Data consumers, such as data analysts, and business users, care mostly about the production of data assets. On the other hand, data engineers have historically focused on modeling the dependencies between tasks (instead of data assets) with an orchestrator tool. How can we reconcile both worlds?
This article reviews open-source data orchestration tools (Airflow, Prefect, Dagster) and discusses how data orchestration tools introduce data assets as first-class objects. We also cover why a declarative approach with higher-level abstractions helps with faster developer cycles, stability, and a better understanding of what’s going on pre-runtime. We explore five different abstractions (jobs, tasks, resources, triggers, and data products) and see if it all helps to build a Data Mesh.

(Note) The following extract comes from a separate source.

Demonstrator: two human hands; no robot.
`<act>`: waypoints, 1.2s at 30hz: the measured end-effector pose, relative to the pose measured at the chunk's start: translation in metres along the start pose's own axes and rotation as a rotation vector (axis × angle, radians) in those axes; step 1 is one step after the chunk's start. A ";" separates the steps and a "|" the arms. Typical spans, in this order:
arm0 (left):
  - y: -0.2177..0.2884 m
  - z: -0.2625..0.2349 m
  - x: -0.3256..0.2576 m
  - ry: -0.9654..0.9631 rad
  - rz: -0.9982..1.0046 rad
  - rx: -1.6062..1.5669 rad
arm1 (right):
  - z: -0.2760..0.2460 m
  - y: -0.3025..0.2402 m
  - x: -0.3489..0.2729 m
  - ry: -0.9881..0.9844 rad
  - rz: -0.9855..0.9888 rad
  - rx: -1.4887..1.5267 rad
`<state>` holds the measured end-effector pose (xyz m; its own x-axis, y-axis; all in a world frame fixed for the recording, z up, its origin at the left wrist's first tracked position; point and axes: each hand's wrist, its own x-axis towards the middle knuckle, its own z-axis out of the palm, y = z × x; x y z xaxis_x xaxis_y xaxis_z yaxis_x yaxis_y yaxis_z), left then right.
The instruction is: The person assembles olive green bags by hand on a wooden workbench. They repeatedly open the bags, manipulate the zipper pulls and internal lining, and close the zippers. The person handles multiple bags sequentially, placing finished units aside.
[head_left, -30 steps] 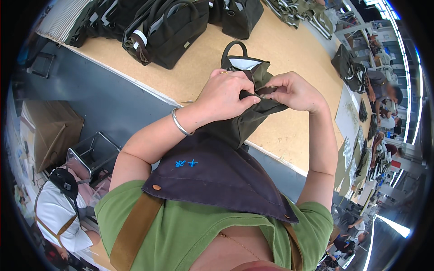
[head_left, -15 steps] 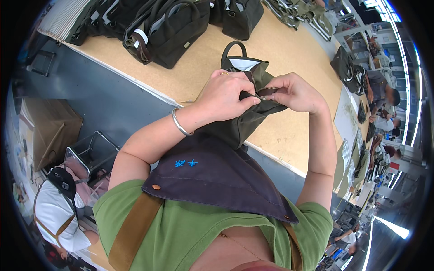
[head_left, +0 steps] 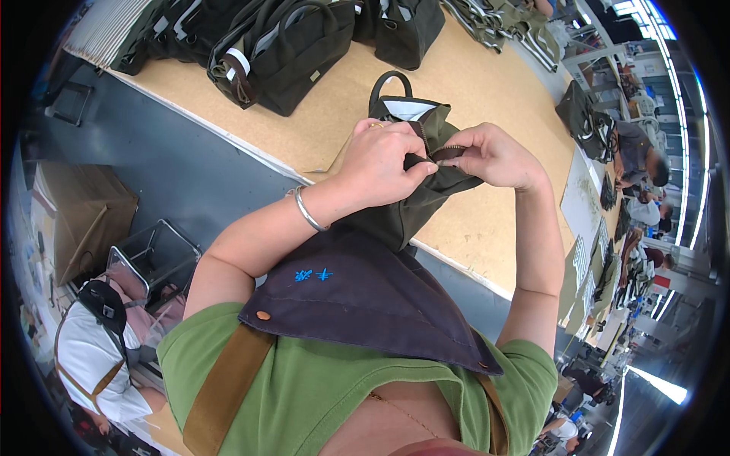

What Is Data Orchestration?
Data Orchestration models dependencies between different tasks in heterogeneous environments end-to-end. It handles integrations with legacy systems, cloud-based tools, data lakes, and data warehouses. It invokes computation, such as wrangling your business logic in SQL and Python and applying ML models at the right time based on a time-based trigger or by custom-defined logic.
What makes an orchestrator an expert is that it lets you find when things are happening (monitoring with lots of metadata), what is going wrong and how to fix the wrong state with integrated features such as backfills.
When discussing complex open-source cloud environments, it's crucial to integrate and orchestrate various tools from the Modern Data Stack (MDS) and automate them as much as possible as companies grow their need for orchestration. With ELT getting more popular, data orchestration is less about data integration but more about wrangling data with assuring quality and usefulness. Previously, it was common among data engineers to implement all ETL parts in the orchestrator, typically with Airflow. On top, monitoring, troubleshooting, and maintenance become more apparent, and the need for a Directed Acyclic Graph (DAG) of all your tasks arises. DAGs allow us to describe more complex workflows safely.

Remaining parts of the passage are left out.